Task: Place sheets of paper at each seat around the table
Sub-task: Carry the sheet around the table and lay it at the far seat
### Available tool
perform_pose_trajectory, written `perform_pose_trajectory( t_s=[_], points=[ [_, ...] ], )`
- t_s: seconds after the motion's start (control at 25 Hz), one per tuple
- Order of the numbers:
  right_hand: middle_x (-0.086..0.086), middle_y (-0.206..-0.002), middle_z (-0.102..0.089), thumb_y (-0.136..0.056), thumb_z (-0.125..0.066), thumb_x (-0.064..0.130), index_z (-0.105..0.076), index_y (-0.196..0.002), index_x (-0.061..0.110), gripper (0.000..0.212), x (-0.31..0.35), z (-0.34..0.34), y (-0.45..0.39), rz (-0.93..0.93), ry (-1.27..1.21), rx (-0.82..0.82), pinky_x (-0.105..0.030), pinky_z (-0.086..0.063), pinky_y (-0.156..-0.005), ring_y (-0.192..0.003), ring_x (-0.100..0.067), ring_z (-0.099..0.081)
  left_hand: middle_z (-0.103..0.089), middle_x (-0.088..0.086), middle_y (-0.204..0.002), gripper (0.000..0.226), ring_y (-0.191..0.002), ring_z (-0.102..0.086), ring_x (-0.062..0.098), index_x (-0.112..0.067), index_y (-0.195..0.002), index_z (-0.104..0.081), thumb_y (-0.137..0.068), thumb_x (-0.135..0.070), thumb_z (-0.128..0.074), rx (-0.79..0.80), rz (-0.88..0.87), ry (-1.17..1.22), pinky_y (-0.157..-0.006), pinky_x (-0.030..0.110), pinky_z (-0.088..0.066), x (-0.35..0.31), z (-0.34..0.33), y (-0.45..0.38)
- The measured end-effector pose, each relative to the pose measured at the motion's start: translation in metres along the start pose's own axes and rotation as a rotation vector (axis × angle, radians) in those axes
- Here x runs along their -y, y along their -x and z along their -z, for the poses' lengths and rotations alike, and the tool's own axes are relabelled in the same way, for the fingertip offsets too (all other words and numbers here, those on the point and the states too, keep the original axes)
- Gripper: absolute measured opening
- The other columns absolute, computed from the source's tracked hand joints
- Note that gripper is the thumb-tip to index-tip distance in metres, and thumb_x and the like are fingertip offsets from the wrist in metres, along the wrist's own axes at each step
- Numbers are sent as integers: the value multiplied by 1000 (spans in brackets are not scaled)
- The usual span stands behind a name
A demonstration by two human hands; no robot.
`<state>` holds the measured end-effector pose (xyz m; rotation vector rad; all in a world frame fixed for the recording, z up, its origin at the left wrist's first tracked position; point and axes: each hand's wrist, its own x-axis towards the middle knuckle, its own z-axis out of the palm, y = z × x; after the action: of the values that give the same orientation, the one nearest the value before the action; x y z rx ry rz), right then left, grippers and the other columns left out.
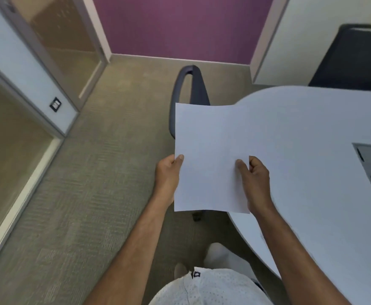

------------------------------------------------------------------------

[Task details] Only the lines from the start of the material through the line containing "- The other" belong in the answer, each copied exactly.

[Response]
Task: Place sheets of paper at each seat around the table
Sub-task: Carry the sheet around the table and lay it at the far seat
### Available tool
perform_pose_trajectory, written `perform_pose_trajectory( t_s=[_], points=[ [_, ...] ], )`
- t_s: seconds after the motion's start (control at 25 Hz), one per tuple
- Order of the numbers:
  right_hand: middle_x (-0.086..0.086), middle_y (-0.206..-0.002), middle_z (-0.102..0.089), thumb_y (-0.136..0.056), thumb_z (-0.125..0.066), thumb_x (-0.064..0.130), index_z (-0.105..0.076), index_y (-0.196..0.002), index_x (-0.061..0.110), gripper (0.000..0.212), x (-0.31..0.35), z (-0.34..0.34), y (-0.45..0.39), rz (-0.93..0.93), ry (-1.27..1.21), rx (-0.82..0.82), pinky_x (-0.105..0.030), pinky_z (-0.086..0.063), pinky_y (-0.156..-0.005), ring_y (-0.192..0.003), ring_x (-0.100..0.067), ring_z (-0.099..0.081)
  left_hand: middle_z (-0.103..0.089), middle_x (-0.088..0.086), middle_y (-0.204..0.002), gripper (0.000..0.226), ring_y (-0.191..0.002), ring_z (-0.102..0.086), ring_x (-0.062..0.098), index_x (-0.112..0.067), index_y (-0.195..0.002), index_z (-0.104..0.081), thumb_y (-0.137..0.068), thumb_x (-0.135..0.070), thumb_z (-0.128..0.074), rx (-0.79..0.80), rz (-0.88..0.87), ry (-1.17..1.22), pinky_y (-0.157..-0.006), pinky_x (-0.030..0.110), pinky_z (-0.088..0.066), x (-0.35..0.31), z (-0.34..0.33), y (-0.45..0.38)
- The measured end-effector pose, each relative to the pose measured at the motion's start: translation in metres along the start pose's own axes and rotation as a rotation vector (axis × angle, radians) in those axes
- Here x runs along their -y, y along their -x and z along their -z, for the poses' lengths and rotations alike, and the tool's own axes are relabelled in the same way, for the fingertip offsets too (all other words and numbers here, those on the point and the states too, keep the original axes)
- Gripper: absolute measured opening
- The other columns absolute, computed from the source's tracked hand joints

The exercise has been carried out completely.